Neutrophils are terminally differentiated effector cells that constitute the first line of defense in response to infection or tissue injury. The neutrophil contains proteolytic enzymes and reactive oxygen species that can cause local tissue damage when released into the extracellular matrix. After a 14-day development in the bone marrow, the neutrophils circulate in the bloodstream for 6–14 h. Nearly 50% of the circulating neutrophils attach or adhere to the vascular endothelium—a process known as margination. If there are no detectable infections, the neutrophils undergo apoptosis, or programmed cell death, in the liver or the bone marrow. The neutrophils that adhere to the vascular endothelium must leave the bloodstream through a process known as diapedesis to reach the tissues. There, they can survive for another 48 h performing critical functions such as phagocytosis and microbial killing. Adhesion molecules, such as selectins, integrins, and the immunoglobulin superfamily, govern the adherence of neutrophils to the vascular endothelium. (L)-selectin (CD62L) on the neutrophil surface binds to endothelium (E)-selectin and platelet (P)-selectin, which is upregulated when the endothelial cells are activated by injury, infectious agents, or inflammatory mediators. Migration of the neutrophil to the site of injury is regulated by a class of molecules known as integrins, which are expressed on the neutrophil surface. Specifically, binding of β2 integrin to intercellular adhesion molecule 1 (ICAM-1) on the endothelial cell directs neutrophil traffic.

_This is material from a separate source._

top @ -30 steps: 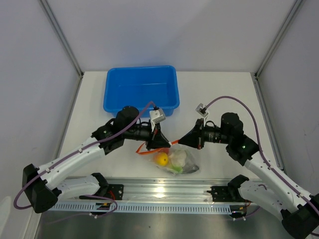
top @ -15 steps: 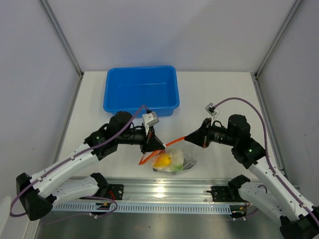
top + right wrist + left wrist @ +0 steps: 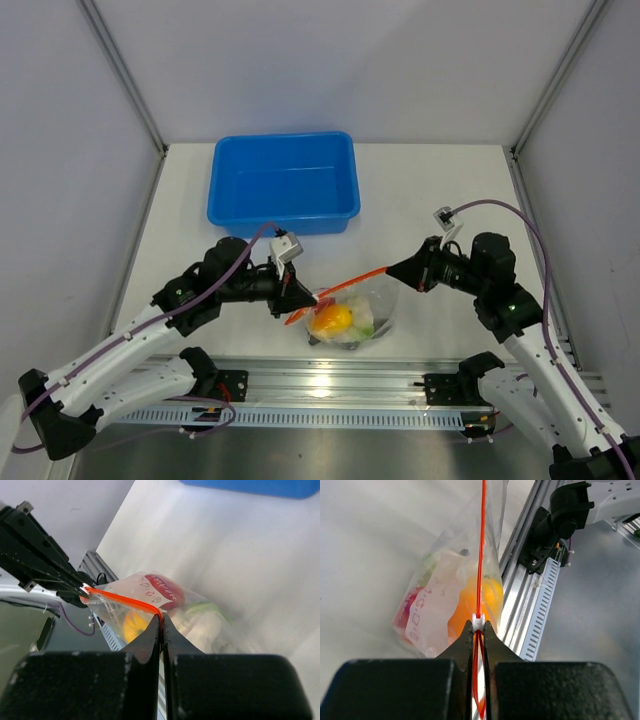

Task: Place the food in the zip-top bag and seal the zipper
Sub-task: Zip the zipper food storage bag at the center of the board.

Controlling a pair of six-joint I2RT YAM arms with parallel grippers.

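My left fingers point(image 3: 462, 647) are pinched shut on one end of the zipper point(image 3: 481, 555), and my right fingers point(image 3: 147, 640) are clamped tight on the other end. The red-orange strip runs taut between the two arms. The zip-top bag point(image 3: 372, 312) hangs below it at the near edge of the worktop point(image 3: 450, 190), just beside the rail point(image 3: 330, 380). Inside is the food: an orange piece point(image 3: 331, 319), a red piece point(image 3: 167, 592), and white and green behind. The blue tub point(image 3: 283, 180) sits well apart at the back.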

LPS can affect neutrophil adhesion and migration by stimulating the release of tumor necrosis factor-α (TNF-α), interleukin-1 (IL-1), and interferon-γ (IFN-γ), which are known to upregulate ICAM-1 and E-selectin. Lipopolysaccharide binding protein (LBP), a 58-kDa acute phase reactant that is synthesized in the liver, enhances the sensitivity of monocytes and granulocytes to LPS by facilitating binding of LPS to the CD14 cell membrane molecule and to Toll-like receptor 4 (TLR-4) on the surface of neutrophils and monocytes. This interaction upregulates β2 integrin CD11b/CD18 and enhances the neutrophil–endothelial interaction. Clinically, patients with leukocyte adhesion deficiency are susceptible to recurrent bacterial infections due to the lack of β2 integrin receptor CD11b/CD18, which results in the inability of the neutrophil to adhere to the endothelium and effect bacterial killing.

Migration of the neutrophil to the site of tissue injury is governed, in part, by platelet endothelial cell adhesion molecule 1 (PECAM-1), CD99, and other adhesion molecules. These molecules are expressed on the surface of blood vessels and maintain the vascular permeability barrier. Evidence suggests that an antibody to PECAM-1 inhibits neutrophil transmigration and endotoxin-induced leukocyte sequestration in the lung, liver, and muscle. Neutrophil egress requires a chemotactic gradient through the extracellular matrix. Important chemotactic peptides include monocyte chemotactic protein 1 (MCP-1), platelet-activating factor (PAF), leukotriene B4, and interleukin 8. Only small amounts of chemotaxis are required for the neutrophil to become responsive. A cascade of intracellular signaling pathways is activated when the neutrophil binds to the endothelium. These events eventually lead to conformational changes in the cytoskeleton of the neutrophil and permit transendothelial egress and rapid movement along the chemotactic gradient.

The neutrophil’s primary objective is to destroy the microorganism, which is achieved through phagocytosis followed by intracellular killing. Specific immunoglobulins, such as IgG, enhance the phagocytic activity of the neutrophil and stimulate complement activation. The fusion of the phagosome with the lysosome, which contains powerful antimicrobial agents, aids in the killing of the microbe.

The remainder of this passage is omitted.